Trainer is hot - Training horses is a game of ebb and flow. For a year or two a trainer will look like he is invincible and can't possibly lose, but then luck will evade him for a while and he can't seem to win. Rick Dutrow Jr. is as hot as a trainer can be. Big Brown is a once-in-a-lifetime horse, but he's not the only star in the stable. On the same day that Big Brown won the Florida Derby Dutrow won two races on the Dubai World Cup card with Diamond Stripes and Benny the Bull. Momentum matters in racing, and Dutrow has all of it these days.
Jockey has been there before - No one has ever come closer to winning the Triple Crown without winning it that Desormeaux did in 1998 on Real Quiet when he lost by a short nose. He'd also come into the Preakness on an overwhelming favorite with Fusaichi Pegasus in 2000 and fallen short. There is no jockey out there that is better suited to the pressure and scrutiny of this situation, and he has learned from what didn't work before.
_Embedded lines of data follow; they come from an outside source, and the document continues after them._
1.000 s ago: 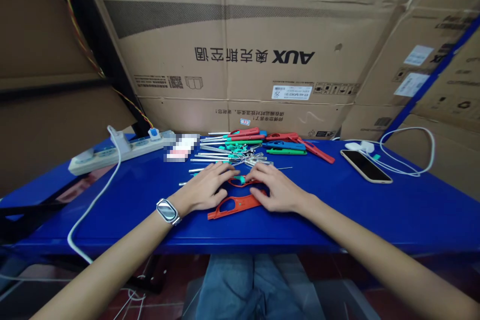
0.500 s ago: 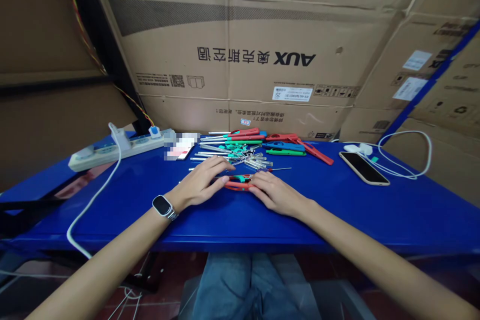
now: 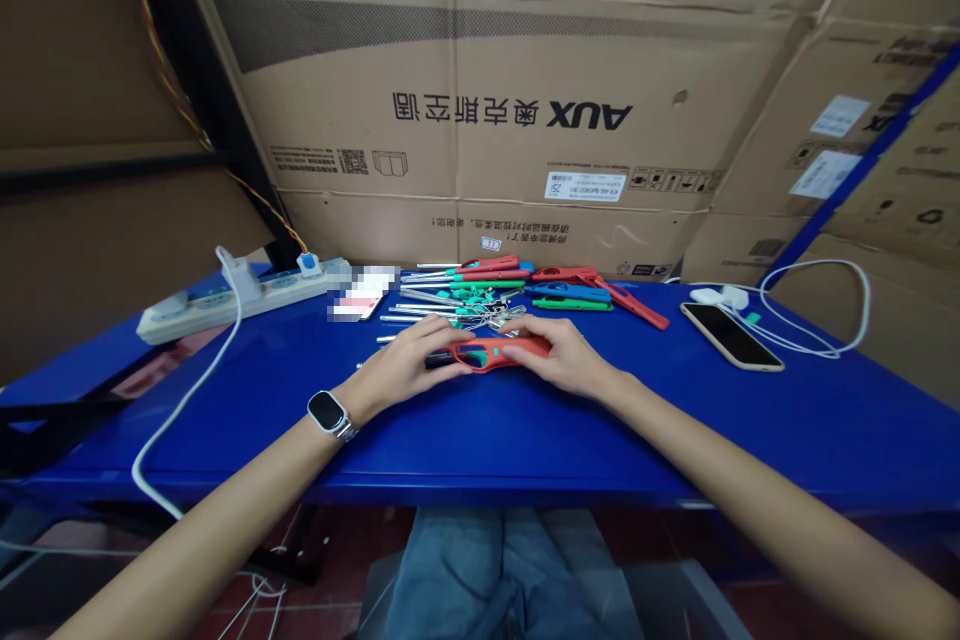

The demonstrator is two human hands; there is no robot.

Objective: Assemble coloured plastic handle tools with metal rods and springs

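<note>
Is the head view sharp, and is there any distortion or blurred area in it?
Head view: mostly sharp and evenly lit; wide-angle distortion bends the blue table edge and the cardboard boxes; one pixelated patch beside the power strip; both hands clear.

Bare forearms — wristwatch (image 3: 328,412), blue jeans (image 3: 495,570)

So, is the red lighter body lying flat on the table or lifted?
Lifted: both hands, left hand and right hand, hold the red lighter body above the blue table.
</note>
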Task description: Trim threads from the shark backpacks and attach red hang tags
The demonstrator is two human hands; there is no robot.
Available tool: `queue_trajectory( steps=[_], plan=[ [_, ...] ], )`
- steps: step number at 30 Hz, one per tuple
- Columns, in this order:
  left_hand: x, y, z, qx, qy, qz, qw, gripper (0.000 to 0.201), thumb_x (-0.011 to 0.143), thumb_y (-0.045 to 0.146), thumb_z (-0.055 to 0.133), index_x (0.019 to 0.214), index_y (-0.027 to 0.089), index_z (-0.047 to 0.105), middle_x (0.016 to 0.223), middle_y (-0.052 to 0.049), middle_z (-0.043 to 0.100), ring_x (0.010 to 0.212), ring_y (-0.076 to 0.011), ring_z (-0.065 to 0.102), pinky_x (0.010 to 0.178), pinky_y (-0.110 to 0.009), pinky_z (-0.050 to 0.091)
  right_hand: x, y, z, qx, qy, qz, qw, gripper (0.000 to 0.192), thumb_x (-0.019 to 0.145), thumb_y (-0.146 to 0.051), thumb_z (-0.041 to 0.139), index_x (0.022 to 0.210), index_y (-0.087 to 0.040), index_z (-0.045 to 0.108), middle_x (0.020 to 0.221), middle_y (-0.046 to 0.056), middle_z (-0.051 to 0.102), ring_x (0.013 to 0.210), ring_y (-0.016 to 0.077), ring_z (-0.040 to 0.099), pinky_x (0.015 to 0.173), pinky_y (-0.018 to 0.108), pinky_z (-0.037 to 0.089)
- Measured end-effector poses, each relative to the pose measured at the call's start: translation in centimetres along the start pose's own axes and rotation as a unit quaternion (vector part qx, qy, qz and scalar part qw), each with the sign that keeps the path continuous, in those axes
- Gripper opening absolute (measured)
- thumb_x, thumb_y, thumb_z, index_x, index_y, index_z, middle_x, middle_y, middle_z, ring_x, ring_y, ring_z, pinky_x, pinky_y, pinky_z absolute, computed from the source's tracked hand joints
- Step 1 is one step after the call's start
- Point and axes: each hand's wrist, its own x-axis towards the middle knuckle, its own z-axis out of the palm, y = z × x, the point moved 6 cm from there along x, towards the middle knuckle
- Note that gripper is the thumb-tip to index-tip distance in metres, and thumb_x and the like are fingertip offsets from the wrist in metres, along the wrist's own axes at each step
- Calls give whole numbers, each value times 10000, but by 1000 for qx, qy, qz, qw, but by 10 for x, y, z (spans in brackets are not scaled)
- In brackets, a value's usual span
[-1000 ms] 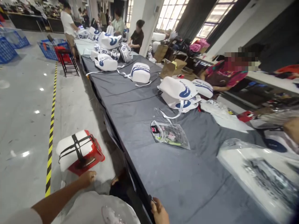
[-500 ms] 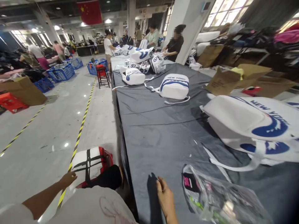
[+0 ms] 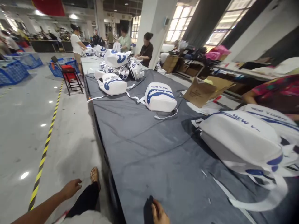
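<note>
Right hand: down at the near table edge, fingers loosely curled, resting on the grey cloth, gripping nothing. Partly cut off by the frame, so can't tell the thumb's position.

Left hand: out over the floor to the left, half open, empty, just beside a sandal.

Nearest item: white bag, lying flat on the cloth to the right, well apart from the right hand. Loose strap trailing from it toward the near edge.

Handling, as a judgement:
- Looks light and padded, with a soft shell that holds its shape.
- Smooth coated face, probably a bit slippery; marks easily, being white.
- Not fragile.
- Best gripped at the top edge or where the strap meets the body. Pulling on the loose strap end would likely only drag it.

Versus 0.5 s back:
- Clear pouch that lay just right of the right hand now out of view.
- Red crate with the white bundle near the left hand also gone from view; sandal there instead.
- Bag now further right and partly cropped.
- Right hand lower in frame, same spot on the table edge.
- Left hand a little more open.
</note>
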Motion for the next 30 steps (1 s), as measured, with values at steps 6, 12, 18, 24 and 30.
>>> queue_trajectory(
  steps=[6,12,18,24,30],
  plan=[
    [159,102,-123,-7,-2,180,984,457,888,327,442,1278,162,615,1329,-119,620,1202,-237,589,1083,-379,411,85,-145,49,-44,24,16,999,610,818,-577,346,1148,-161,645,1138,144,719,1062,287,688,916,376,532],
    [252,203,-204,12,83,303,949,512,932,361,459,1401,164,514,1498,-137,449,1366,-273,439,1150,-431,352,152,-212,36,-94,89,2,992,673,817,-614,403,1202,-101,609,1239,195,657,1171,322,615,1027,441,460],
    [364,265,-251,76,155,345,922,601,938,373,499,1493,170,392,1601,-179,248,1481,-344,233,1164,-529,288,260,-267,-9,-194,227,-43,953,827,813,-709,348,1254,-38,543,1279,267,586,1249,378,528,1063,514,405],
    [476,291,-280,126,213,370,896,716,926,555,464,1517,168,351,1606,-161,239,1494,-362,174,1186,-560,194,456,-447,-97,-307,368,-99,872,709,874,-506,532,1358,7,463,1423,325,432,1358,376,390,1104,496,325],
    [481,288,-275,144,229,382,884,729,925,533,459,1552,219,261,1618,-100,225,1498,-333,184,1175,-519,240,624,-519,-143,-352,362,10,863,986,812,-594,583,1506,29,261,1524,349,222,1405,501,207,1045,664,208]
  ],
)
It's hard to imagine a scenario in which he gets beat - There is a chance that Casino Drive is legitimate, but he is so untested that he makes Big Brown look like a grizzled veteran. Unless Casino Drive is a super freak, though, it's hard to see how he could get in trouble. He's handled any post position thrown at him. He has an incredible ability to avoid trouble, and he'll have all the room he needs to do so in the Belmont because of the length and the size of the track. He can set the pace or he can sit off of it. There is obviously no guarantee that he will win, but it seems likely that the only horse that can beat him is himself.
His lodgings - Empire Maker was heavily favored in the 2003 Derby, but he got beat by Funny Cide. He took the Preakness off and then returned for the Belmont and cruised to a dominating win. Dutrow stables his horses at Aqueduct, not Belmont, so he is staying with trainer Bobby Frankel at Belmont. Frankel trained Empire Maker, and Big Brown is staying in the same stall as that horse did. Maybe some of the karma will rub off on him.
We're due - After 30 years of agony and 10 near misses, surely it is time for fate to reward us and finally give us a Triple Crown winner. I'm certain we deserve it.